L’école de l’individualisme a échoué
Aujourd’hui tout professeur doit prendre en compte non pas la classe mais chaque élève dans son individualité, dans ses attitudes, capacités, motivations et rythmes. Il faut proposer autant de contenus qu’il y a d’élèves, faire acquérir des connaissances différentes selon presque chaque élève, tenir compte de sa susceptibilité et ménager celle de chacun sans tenir compte du fait que la classe est un groupe.
Écoutez vos inspecteurs qui peuvent être aussi parents d’un enfant Roi ! Ils prêchent le dogme officiel, celui qui détient forcément la vérité, celui qui veut que, dans une classe, chaque élève puisse travailler selon ses propres itinéraires d’appropriation. Vos inspecteurs insistent pour une rupture avec la pédagogie frontale, avec la même leçon et les mêmes exercices pour tous. Selon ces principes, vous devez d’abord avoir le souci de chaque « individu élève », de vous démultiplier pour répondre à la moindre spécificité de chacun, quitte à aller jusqu’à renoncer à l’intérêt collectif, à celui du plus grand nombre , celui de la classe …
Eh bien non ! Cela suffit ! Après nous avoir imposé votre idéologie et votre dogme, force est de constater que les résultats de la génération de l’enfant roi sont catastrophiques ! A l’école, l’enfant-roi contrôle l’équipe éducative, remet en question les lois et les règles de l’école.
Le goût de l’effort doit être réinstauré
« Vous dites qu’il faut connaître l’enfant pour l’instruire ; mais ce n’est point vrai ; je dirais plutôt qu’il faut l’instruire pour le connaître »
Alain, Propos sur l’éducation, Propos XVI
L’élève doit avoir conscience qu’il ne sait presque rien et qu’il a encore beaucoup à apprendre.
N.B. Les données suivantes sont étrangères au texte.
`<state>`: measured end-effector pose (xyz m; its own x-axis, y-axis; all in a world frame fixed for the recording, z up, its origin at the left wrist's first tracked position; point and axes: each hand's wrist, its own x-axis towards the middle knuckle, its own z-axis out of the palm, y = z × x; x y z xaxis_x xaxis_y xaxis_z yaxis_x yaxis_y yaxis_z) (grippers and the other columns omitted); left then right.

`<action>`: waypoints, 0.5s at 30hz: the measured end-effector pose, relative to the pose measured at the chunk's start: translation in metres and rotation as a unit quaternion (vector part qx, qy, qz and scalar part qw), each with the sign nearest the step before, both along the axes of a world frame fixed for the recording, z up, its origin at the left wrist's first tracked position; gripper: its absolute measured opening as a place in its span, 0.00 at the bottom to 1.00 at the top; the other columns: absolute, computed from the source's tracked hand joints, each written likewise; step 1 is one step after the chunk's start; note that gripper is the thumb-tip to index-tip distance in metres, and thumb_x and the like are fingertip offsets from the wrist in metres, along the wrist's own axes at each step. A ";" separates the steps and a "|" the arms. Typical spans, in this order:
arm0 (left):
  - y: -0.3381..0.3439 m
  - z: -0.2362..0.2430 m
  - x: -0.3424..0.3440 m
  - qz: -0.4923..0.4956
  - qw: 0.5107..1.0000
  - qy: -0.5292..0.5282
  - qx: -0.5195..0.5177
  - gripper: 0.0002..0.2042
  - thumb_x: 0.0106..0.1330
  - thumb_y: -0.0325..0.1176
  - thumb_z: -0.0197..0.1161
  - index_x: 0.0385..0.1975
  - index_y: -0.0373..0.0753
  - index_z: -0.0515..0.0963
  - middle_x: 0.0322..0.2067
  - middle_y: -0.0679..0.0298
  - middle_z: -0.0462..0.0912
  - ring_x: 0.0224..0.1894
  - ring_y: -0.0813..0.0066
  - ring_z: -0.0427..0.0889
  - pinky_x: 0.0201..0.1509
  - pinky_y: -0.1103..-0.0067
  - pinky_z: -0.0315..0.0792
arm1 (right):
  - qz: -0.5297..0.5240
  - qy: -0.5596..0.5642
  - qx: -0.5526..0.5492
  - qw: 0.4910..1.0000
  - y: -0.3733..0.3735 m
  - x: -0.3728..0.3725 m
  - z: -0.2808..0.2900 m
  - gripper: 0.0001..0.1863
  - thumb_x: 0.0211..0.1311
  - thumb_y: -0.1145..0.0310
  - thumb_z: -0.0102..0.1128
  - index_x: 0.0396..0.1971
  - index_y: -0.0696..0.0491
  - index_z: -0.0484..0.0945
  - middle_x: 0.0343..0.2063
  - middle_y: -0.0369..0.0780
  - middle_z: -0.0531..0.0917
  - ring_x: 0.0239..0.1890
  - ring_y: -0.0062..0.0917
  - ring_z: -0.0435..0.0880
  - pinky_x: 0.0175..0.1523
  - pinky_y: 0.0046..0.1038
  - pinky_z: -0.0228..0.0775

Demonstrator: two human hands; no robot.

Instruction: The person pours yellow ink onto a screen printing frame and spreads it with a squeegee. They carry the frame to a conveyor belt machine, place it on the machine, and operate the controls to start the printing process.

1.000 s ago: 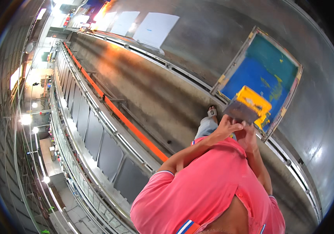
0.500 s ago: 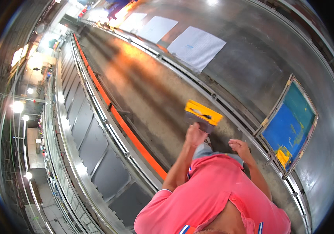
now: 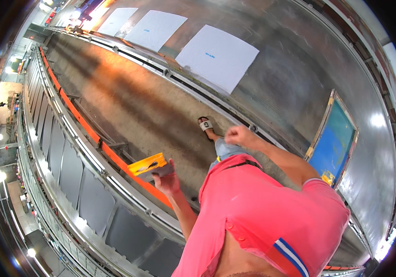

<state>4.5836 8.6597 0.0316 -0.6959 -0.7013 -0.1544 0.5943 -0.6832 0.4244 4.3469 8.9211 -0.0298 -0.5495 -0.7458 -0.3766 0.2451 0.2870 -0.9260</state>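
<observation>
My left hand [image 3: 166, 180] grips a squeegee [image 3: 149, 166], a wide flat tool with a grey body and a yellow-coated edge with a dark smear. It is held out over the orange rail on my left. My right hand [image 3: 240, 137] is closed in a loose fist, raised in front of me above the walkway, and nothing shows in it. To my right, a screen frame [image 3: 333, 143] with blue and green mesh and a yellow patch at its near corner stands tilted at the edge of a long grey table [image 3: 295, 60], apart from both hands.
Several pale ribbed sheets [image 3: 219, 57] lie in a row along the table. A metal rail [image 3: 165, 71] edges it. On the left runs an orange rail [image 3: 108, 150] beside a long bench of dark panels [image 3: 94, 198]. My sandalled foot [image 3: 205, 124] is on the walkway floor [image 3: 128, 97].
My left hand has swung left with the squeegee, and my right hand has come forward and up. My body has moved and turned; the screen frame now shows partly behind my arm.
</observation>
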 end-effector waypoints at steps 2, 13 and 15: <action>-0.026 0.006 -0.011 0.006 0.999 0.011 -0.031 0.23 0.58 0.40 0.68 0.54 0.46 0.74 0.56 0.68 0.76 0.58 0.67 0.73 0.67 0.55 0.58 | -0.096 0.191 -0.029 0.977 -0.060 -0.052 0.016 0.06 0.53 0.70 0.62 0.26 0.57 0.79 0.21 0.37 0.80 0.24 0.26 0.77 0.31 0.30 0.68; -0.147 0.041 -0.064 0.167 0.985 -0.032 -0.020 0.24 0.57 0.39 0.69 0.54 0.43 0.74 0.55 0.65 0.76 0.58 0.63 0.73 0.66 0.56 0.58 | -0.155 0.532 0.322 0.768 -0.173 -0.245 -0.061 0.34 0.64 0.48 0.52 0.64 0.52 0.62 0.68 0.47 0.54 0.71 0.46 0.46 0.69 0.59 0.39; -0.157 0.043 -0.080 0.167 0.986 -0.029 -0.011 0.23 0.57 0.38 0.69 0.53 0.43 0.74 0.55 0.65 0.76 0.57 0.63 0.73 0.66 0.56 0.58 | -0.139 0.533 0.333 0.765 -0.180 -0.249 -0.063 0.35 0.64 0.46 0.50 0.65 0.51 0.60 0.68 0.48 0.53 0.71 0.47 0.45 0.69 0.59 0.38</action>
<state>4.5035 8.5025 0.0751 -0.4171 -0.8929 -0.1698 0.7584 -0.4448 0.4764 4.0983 8.7411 -0.0924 -0.9118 -0.3819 0.1509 -0.4105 0.8561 -0.3139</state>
Oui petit d'homme, rien n’est acquis ! Il faut travailler avec labeur pour atteindre ses objectifs et surtout il faut le mériter. Sois humble petit d’homme.
Il appartient aux professeurs et à la société dans son ensemble de réaffirmer la dissymétrie qui se situe entre le maître et l’élève - entre celui qui sait et celui qui ne sait pas encore. Nous, professeurs, ne devons pas nous adapter à l'ignorance de l'enfant mais bel et bien lui demander l'effort considérable de s'élever.
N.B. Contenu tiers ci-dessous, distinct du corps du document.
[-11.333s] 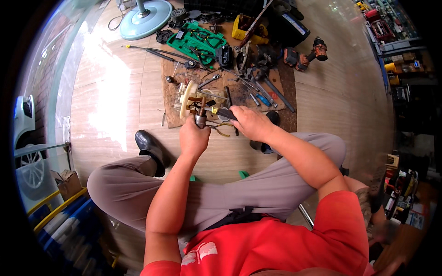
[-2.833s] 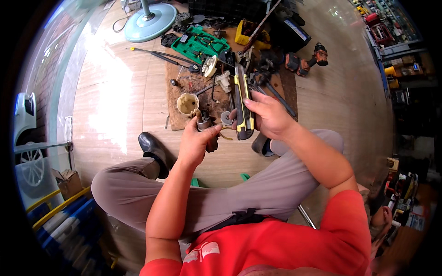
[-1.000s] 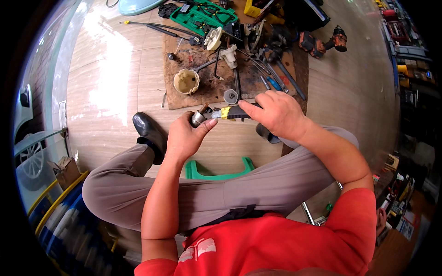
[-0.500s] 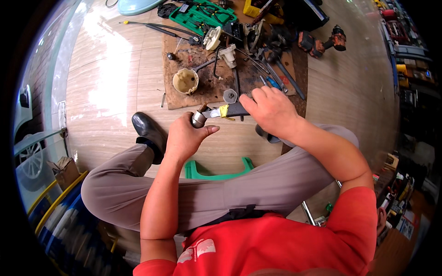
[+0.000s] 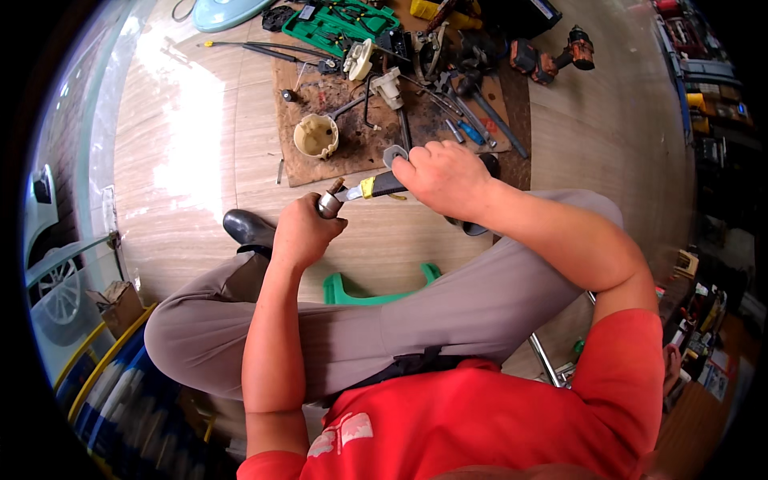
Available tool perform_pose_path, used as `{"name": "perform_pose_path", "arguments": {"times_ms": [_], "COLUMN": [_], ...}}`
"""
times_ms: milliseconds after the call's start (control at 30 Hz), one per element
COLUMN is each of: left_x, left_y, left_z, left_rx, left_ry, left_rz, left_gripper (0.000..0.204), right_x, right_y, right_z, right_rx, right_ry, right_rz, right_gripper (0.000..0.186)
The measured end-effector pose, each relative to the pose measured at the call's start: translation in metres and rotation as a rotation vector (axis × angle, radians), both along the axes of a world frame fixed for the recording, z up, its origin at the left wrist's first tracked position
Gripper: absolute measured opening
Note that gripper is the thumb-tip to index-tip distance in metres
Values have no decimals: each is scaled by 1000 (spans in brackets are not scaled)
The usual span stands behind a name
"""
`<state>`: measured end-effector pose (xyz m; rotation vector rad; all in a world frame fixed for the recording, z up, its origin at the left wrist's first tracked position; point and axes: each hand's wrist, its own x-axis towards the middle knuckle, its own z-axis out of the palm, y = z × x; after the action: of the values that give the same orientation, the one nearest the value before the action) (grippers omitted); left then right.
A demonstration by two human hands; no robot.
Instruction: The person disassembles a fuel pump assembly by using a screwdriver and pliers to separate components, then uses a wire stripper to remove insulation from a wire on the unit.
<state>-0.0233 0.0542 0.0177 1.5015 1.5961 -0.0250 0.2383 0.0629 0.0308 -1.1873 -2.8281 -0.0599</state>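
My left hand (image 5: 304,232) is closed around a short, shiny metal cylinder (image 5: 328,205), with a brown piece (image 5: 338,186) sticking up beside its far end. The fingers hide the cylinder's lower part. In my right hand (image 5: 446,178) is a knife (image 5: 387,184) with a black handle and a yellow band near the blade. Its pale blade points left and meets the cylinder, or lies right against it. Just beyond the handle, close to my right fingers, shows a grey roundish metal part (image 5: 394,155).
A stained board (image 5: 352,164) on the floor carries a cream cup-shaped housing (image 5: 316,136), a blue-handled tool (image 5: 470,133) and several long metal tools. Farther back lie a green tool case (image 5: 320,32) and a cordless drill (image 5: 578,50). A green stool (image 5: 360,298) stands between my legs.
Both hands, with cylinder and knife, have shifted a little left in the picture, as the whole view also moved slightly. My left thumb, stretched out before, now lies closer to the hand.
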Motion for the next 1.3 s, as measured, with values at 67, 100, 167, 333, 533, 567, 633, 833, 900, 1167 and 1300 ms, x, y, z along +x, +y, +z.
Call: {"name": "perform_pose_path", "arguments": {"times_ms": [67, 100, 167, 333, 533, 567, 633, 833, 900, 1167, 1300], "left_x": [-5, -6, -8, -12, -25, -24, -21, -21, -15, -7, -8], "left_y": [-2, -3, -5, -8, -11, -8, -8, -5, -4, -1, -1], "left_z": [-8, -11, -16, -7, -4, 7, 14, 6, 10, 15, 10], "left_rx": [14, 35, 78, 89, -43, -103, -174, -51, -33, 19, 1], "left_ry": [-2, 21, 68, 50, -106, -149, -193, -134, -112, -49, -19], "left_rz": [12, 22, 43, 65, 237, 264, 283, 194, 171, 119, 102], "left_gripper": [39, 38, 37, 32, 31, 31, 30, 34, 34, 31, 30], "right_x": [-6, -9, -16, -18, 5, 1, -10, -8, -6, -10, -15], "right_y": [0, 0, 2, 24, 60, 53, 38, 28, 25, 21, 18], "right_z": [-5, -7, -11, -18, 32, 35, 32, 14, 12, 11, 4], "right_rx": [-5, -9, -24, -161, -97, -125, -114, -70, -77, -48, -29], "right_ry": [-7, -6, -26, -309, 2, 43, 19, 36, 11, 13, -29], "right_rz": [-20, -32, -45, -276, -281, -189, -10, 69, 55, 19, -8], "right_gripper": [7, 7, 7, 6, 8, 8, 7, 6, 6, 7, 9]}}
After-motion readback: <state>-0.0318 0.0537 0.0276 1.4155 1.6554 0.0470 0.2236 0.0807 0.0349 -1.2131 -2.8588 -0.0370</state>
« C’est dans l’effort que l’on trouve la satisfaction et non dans la réussite. Un plein effort est une pleine victoire »
Gandhi
La dictature du « respect » indistinct nous a menés jusqu'à celle de la bêtise. Professeurs, chercheurs, sociologues, comparaisons internationales s’accordent pour constater les dégâts dans une société où l'avis de l'inculte vaut celui de l'érudit.
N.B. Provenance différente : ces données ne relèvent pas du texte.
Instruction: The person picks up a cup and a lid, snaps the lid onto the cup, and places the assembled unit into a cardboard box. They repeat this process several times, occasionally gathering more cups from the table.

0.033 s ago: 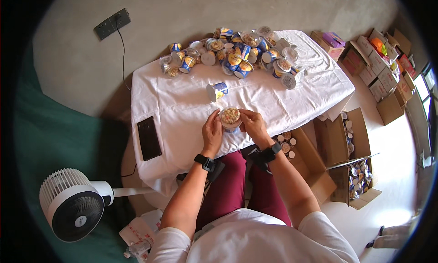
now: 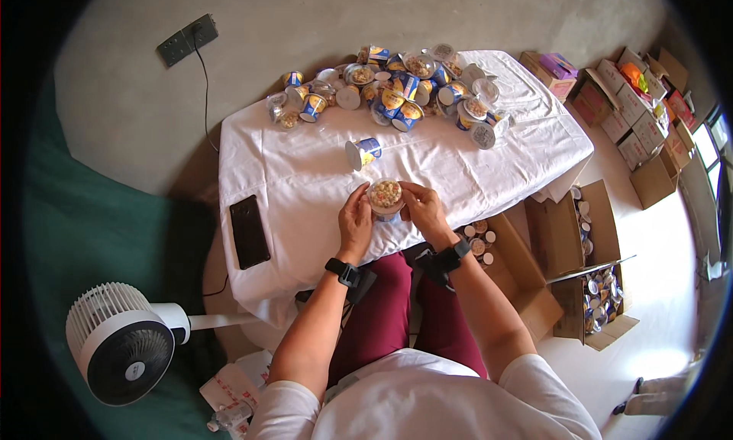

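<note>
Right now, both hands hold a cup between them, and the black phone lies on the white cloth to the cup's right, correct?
Not quite: the head view shows the black phone on the white cloth to the left of the cup. The left hand and right hand do hold the cup.

Room beside left grip, cup ahead (tipped)

The left hand and right hand hide the sides of the cup. In the heap of cups, some hide others. The green cloth is cut off at the left. The mark on the fan is too small to read
</note>
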### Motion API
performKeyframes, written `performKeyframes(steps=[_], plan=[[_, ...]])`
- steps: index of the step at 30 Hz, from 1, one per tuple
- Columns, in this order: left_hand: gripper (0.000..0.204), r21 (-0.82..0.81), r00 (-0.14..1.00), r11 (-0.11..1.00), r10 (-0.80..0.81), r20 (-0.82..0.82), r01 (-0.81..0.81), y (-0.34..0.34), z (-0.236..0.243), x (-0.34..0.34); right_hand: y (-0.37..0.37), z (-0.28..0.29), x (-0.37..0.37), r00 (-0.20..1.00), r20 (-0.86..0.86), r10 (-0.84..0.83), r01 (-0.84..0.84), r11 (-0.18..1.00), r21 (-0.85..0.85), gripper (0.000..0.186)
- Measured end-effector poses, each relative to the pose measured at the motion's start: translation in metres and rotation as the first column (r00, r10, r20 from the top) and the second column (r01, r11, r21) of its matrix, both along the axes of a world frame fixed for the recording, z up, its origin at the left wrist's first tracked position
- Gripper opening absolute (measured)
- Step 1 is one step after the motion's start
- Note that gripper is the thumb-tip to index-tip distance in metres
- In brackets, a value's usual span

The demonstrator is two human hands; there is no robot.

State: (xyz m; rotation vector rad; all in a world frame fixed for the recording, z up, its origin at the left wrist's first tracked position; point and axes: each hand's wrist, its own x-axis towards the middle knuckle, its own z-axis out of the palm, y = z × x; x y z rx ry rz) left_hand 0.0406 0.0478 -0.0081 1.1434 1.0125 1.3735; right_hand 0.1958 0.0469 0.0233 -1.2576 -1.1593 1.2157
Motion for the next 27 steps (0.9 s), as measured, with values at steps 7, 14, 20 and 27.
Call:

Il faut donc enseigner à nos élèves, transmettre à nos enfants qu’il est toujours possible de progresser et de développer encore et toujours ses capacités... Il n’y a point de talents exploités sans travail !
« Je veux qu'il se sente bien ignorant, bien loin, bien au-dessous, bien petit garçon pour lui-même ; qu'il s'aide de l'ordre humain ; qu'il se forme au respect, car on est grand par le respect et non pas petit. Qu'il conçoive une grande ambition, une grande résolution, par une grande humilité. Qu'il se discipline et qu'il se fasse ; toujours en effort, toujours en ascension. Apprendre difficilement les choses faciles. […] »
Alain, Propos sur l’éducation, Propos I
Nos élèves doivent apprendre à se dépasser, à donner le meilleur d'eux-mêmes. C’est ainsi que l’on forme des esprits libres et autonomes et des citoyens indépendants et responsables.
Soyons exigeants avec nos élèves pour les amener à conquérir leur liberté intellectuelle.